This spring 27 artists graduating from the Bergen Academy of Art and Design presented their works at the final exhibition. Let's have a look at the main themes of this show.     

One of my first encounters in Bergen happened to be Elin. She works in a bookstore that has been open since 1771. “A bookstore with a three-hundred-year history… Wow,” – I thought. But then, Bergen Kunsthall, a key urban art space, has  also quite a long history: it began as a city gallery back in 1838. Today it occupies an early functionalist building downtown. Built by architect Ole Landmark in 1935 it is situated next to the park that offers magnificent views on the imposing mountain peaks.

Kunsthall houses the exhibition of 27 graduates of the Bergen Academy of Art and Design – quite a conventional event for Bergen and for this art institution. Unconventional is what the Academy’s graduates have gone through on their way to acquire their master's degrees. It was the time of pandemic and isolation, so most of the classes of their two-year course were held via zoom, online. Besides Norway, young artists from other Scandinavian and Baltic countries, from the Netherlands and even Russia study here. 

Sonja Ovaskainen. Merenkehto (The cradle of the ocean) 

The situation they found themselves in may well account for the fact that a lot of exhibits were of tactile nature, a lot of works provoked empathy and contact. And the most tactile work exhibited here is “Merenkehto” by Finnish artist Sonja Ovaskainen – a huge figure of a mermaid that resembles a sort of sofa and invites visitors to have a rest at it. After you get yourself comfortable “in the arms” of the mermaid, you can put headphones on and listen to the sound of waves and the mermaid’s monologue in English and Finnish. 
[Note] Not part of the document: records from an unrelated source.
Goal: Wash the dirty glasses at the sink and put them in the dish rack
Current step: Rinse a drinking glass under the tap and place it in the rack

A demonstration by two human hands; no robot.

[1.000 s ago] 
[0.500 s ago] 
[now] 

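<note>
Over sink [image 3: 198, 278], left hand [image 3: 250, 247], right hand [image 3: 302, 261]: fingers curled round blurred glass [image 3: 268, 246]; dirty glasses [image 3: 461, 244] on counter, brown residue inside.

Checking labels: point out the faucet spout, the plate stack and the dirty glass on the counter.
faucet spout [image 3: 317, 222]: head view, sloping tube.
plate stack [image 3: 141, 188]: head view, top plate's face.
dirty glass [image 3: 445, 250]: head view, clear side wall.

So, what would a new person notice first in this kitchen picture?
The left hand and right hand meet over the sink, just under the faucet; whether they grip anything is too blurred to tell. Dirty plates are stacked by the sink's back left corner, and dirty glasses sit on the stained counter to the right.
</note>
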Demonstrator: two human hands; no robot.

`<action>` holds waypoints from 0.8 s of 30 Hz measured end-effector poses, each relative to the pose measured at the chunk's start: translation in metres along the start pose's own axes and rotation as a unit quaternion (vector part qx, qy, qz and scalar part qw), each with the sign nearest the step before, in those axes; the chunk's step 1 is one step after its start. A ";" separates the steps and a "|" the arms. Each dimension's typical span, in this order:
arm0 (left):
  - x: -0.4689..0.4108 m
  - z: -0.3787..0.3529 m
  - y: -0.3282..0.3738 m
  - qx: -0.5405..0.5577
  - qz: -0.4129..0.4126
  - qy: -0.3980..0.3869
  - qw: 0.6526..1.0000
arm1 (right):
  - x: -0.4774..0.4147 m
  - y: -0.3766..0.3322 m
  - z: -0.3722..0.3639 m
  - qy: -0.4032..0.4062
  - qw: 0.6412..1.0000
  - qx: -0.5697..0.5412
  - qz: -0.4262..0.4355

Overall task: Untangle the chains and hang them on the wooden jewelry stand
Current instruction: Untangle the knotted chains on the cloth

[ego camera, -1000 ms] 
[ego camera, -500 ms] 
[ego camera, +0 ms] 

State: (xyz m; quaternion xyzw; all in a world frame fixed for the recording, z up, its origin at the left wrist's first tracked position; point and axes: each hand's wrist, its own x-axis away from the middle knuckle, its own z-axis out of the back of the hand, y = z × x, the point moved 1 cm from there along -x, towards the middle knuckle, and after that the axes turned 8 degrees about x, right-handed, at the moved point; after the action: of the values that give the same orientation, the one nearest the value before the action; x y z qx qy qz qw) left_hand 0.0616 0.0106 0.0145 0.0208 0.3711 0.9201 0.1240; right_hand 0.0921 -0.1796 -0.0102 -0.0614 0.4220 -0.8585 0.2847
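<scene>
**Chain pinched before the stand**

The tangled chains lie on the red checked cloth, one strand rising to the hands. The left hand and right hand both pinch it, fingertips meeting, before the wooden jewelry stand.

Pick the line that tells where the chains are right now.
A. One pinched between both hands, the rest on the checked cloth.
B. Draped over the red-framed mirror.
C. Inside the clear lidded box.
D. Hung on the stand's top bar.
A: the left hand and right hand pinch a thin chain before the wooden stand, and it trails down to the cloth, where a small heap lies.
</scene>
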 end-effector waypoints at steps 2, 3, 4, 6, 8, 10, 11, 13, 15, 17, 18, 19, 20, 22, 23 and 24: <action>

Iris Bengtsson. Next Time We Meet on Broadway

The “anti-isolation” theme is also addressed as an invitation to share someone's world or someone's fantasy about the world. Swedish artist Iris Bengtsson presented a “Broadway dream” corner – a mirrored  table in a sort of dressing room stuffed with little bohemian accessories: old photographs, theater binoculars, glasses, mouthpieces. Apart from being an installation “Next Time We Meet on Broadway”, is also a performance: Iris sings, playing along on her keyboard, making some viewers cast ironic glances, and others – admire or even daydream of something impossible. 

Fredrik Landevaag. Gathering Around the Ashes of a Fallen Order

It’s not the only musical performance at the exhibition – Fredrik Landevaag offered a “Gathering Around the Ashes of a Fallen Order” set next to his abstract canvases that look like they were painted with smoke. Candles lit in front of the paintings, Fredrik in a black jacket with a black hood sits in a chair with his laptop and takes us on a half-hour journey through the world of Black metal. Along with that, dancers/musicians wander around the exhibition halls wearing some rattling and ringing objects of Norwegian artist Marta Dahl, which she describes as “wearable installations” or “body instruments”.

Marte Dahl. reverbaration of recalibrating

The work by Norwegian artist Selina Rosenborg was also a sort of continuous performance by two static figures: a monster and an eccentric hare, holding their respective tablets, seem to chat on a messenger, and we can see what they are writing to each other. One can easily see that the relationships they discuss are of an abuser vs victim kind. 

Selina Rosenborg. The Talk

It’s hardly the only work involving social media associated with “online” life. There’s almost no digital art, nor new media at the exhibition. It may also be considered a reaction to the time when screens occupied too much of our lives.

But all the challenges and fears of this epoche now feel almost nostalgic – at least for those who have not been severely affected by the virus – and comfortable compared to what is happening in Europe today. The war in Ukraine has become a challenge and a personal downfall for a Norway-based Russian artist Sasha Azanova. In the last months before the exhibition, she had to rethink her work and devote it to the search for meaning – both in her profession and in her life that is now overshadowed by this disgusting and inhuman war. Her three-screen video “Landscape of numinous events” – is a chain of reflections over her personal story and how it is connected to the current historical developments. Paradoxically, she finds her personal balance in semi-isolation – she has moved to a northern island to observe local nature as a participant of a small research group.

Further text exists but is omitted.